Enwave Energy Corporation

Pearl Street Energy Centre

The Pearl Street Energy Centre project has been honoured with an Award of Distinction at the Ontario Engineering Project Awards by the Association of Consulting Engineering Companies (ACEC).

Buildings in Toronto generate more than half of the city's greenhouse gas emissions. New technologies, like Enwave's expanded heat delivery system, will play a critical role in reducing our cumulative carbon footprint.

This project exemplifies cutting-edge engineering and design, integrating robust energy solutions that challenge traditional methods.  Our focus on sustainable and efficient energy use through advanced engineering practices not only supports but advances the environmental goals of urban energy systems. HH Angus is the Prime Consultant and Mechanical and Electrical Design Engineers for the PSEC project. We are also acting as the design team project managers.

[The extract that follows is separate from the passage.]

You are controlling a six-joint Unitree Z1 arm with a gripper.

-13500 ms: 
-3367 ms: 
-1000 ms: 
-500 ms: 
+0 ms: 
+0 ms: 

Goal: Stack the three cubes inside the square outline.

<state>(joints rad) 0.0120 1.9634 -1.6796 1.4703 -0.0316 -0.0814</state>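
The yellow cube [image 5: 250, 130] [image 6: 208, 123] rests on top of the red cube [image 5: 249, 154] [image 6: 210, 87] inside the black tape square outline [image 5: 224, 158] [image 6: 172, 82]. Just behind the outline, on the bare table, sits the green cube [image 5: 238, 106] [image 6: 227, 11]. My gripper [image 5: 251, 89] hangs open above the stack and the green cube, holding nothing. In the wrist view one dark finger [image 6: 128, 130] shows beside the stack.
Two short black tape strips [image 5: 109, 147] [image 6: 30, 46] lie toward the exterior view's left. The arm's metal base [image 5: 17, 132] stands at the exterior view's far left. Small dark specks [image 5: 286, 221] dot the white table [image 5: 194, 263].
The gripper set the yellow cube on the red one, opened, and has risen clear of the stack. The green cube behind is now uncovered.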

When fully utilized, Enwave's low carbon heating facility will provide enough low-carbon heating to reduce emissions in Toronto by approximately 11,600 tCO2e, the equivalent of converting over 10 million square feet of office space to net zero.

As part of the TransformTO Climate Action Plan, which outlines ways to improve the city’s health, grow the economy and improve social equity, district energy was identified as a key strategy. In 2017, Enwave was selected as a partner by Toronto’s City Council to help accelerate the implementation of the plan to reduce greenhouse gas emissions and make the city more resilient.

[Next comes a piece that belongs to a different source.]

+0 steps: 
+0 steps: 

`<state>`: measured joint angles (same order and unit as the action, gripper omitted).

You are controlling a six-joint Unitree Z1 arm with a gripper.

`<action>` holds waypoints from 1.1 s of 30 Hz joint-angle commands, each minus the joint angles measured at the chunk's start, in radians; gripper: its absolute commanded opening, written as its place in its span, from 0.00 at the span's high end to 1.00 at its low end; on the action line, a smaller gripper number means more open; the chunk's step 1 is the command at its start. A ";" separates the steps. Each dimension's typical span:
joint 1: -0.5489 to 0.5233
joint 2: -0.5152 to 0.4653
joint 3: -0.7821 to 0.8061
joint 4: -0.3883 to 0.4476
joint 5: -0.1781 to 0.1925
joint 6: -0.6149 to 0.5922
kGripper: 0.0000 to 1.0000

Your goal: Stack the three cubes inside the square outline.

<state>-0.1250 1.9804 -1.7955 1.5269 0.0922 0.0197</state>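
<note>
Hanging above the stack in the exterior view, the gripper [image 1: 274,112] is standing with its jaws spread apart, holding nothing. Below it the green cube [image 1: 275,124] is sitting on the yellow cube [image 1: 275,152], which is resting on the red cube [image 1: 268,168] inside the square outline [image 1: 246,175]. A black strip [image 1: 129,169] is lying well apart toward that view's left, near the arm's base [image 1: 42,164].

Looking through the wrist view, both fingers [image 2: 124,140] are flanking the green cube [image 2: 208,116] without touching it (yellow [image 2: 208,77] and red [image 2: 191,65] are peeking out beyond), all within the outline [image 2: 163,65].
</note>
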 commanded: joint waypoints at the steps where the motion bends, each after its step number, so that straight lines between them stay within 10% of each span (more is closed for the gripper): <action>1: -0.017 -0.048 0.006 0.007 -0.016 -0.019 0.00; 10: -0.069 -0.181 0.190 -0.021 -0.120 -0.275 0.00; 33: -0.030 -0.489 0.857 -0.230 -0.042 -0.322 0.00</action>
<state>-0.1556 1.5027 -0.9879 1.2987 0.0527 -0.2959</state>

Enwave’s district energy system is the largest in North America. It serves 180 buildings comprising more than 40 million square feet through 4 interconnected downtown plants and 40 kilometres of underground pipes. The Pearl Street Energy Centre (PSEC) addition to the district energy system will expand Toronto’s district heating and cooling distribution and capacity using low carbon technologies, by installing 3600 tons of cooling and 62,000 Mbh (thousand BTU’s per hour) of heating using water source heat pumps (heat reclaim chillers). Enwave’s ‘Green Heat’ offering will be made possible by the installation of new assets that utilize waste heat while producing cooling and hot water.

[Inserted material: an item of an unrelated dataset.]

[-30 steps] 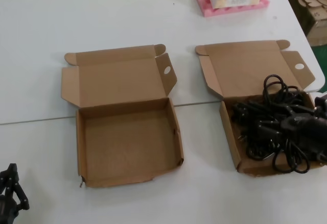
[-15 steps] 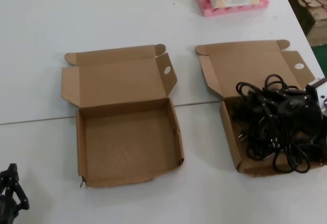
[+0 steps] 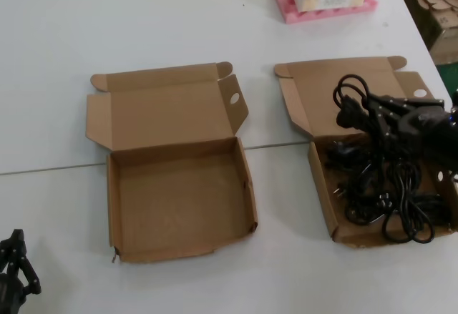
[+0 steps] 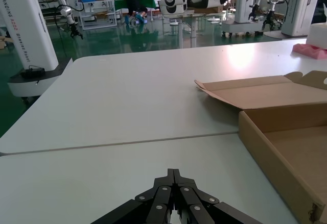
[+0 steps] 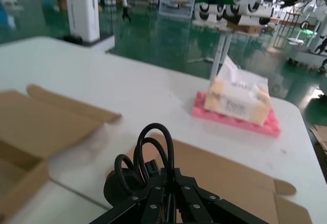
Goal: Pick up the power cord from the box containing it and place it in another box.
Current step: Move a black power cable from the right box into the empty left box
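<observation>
Right end effector (image 3: pixel 401 117) pinches the power cord (image 3: pixel 358 106) above the box containing it (image 3: pixel 323 192); trailing loops could snag remaining cables (image 3: pixel 390 199), dragging them out.

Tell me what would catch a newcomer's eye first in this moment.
The right claw, shut on the power cord, holds its black loops in the air above the right-hand box, which holds a tangle of black cables. Beside it, the left-hand box lies open with nothing inside. The left claw waits at the table's near left corner.
</observation>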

The site offered some interesting complexities to be solved by the design team. The first was space constraints. As the existing Energy Centre did not have any space to house the new equipment, the only available space that could be used for the addition is a small corner on the lot where buried fuel oil tanks are present. A design was implemented to build over the tanks, one that would comply with the requirements of the Ontario Building Code and the Technical Standards and Safety Authority by leaving the ground level open for future removal of the tanks. All disciplines had to overcome many challenges due to space limitations, including structural, architectural, mechanical, and electrical.

A challenge for the mechanical design team centered on how to integrate the new heat pump system with the existing heating and cooling district system, as well as how to stage equipment without impacting Enwave’s existing customers and their stringent temperature requirements. Our solution was to design a false loading system to start and stage on additional heat pumps in order to avoid temperature spikes which would have negative impacts on customers’ critical data centre equipment.

According to the Canada Green Building Council, “it’s estimated that residential, commercial, and institutional buildings contribute 17% of Canada's greenhouse gas emissions today, and when building materials and construction are included, this level approaches 30%”. As the designers and engineers of these facilities, the AEC industry has an outsize role to play in ensuring the success of sustainable development.

HH Angus has a proven track record of promoting innovative and sustainable engineering solutions. We are committed to providing engineering solutions that reduce energy consumption and reduce or eliminate greenhouse gases.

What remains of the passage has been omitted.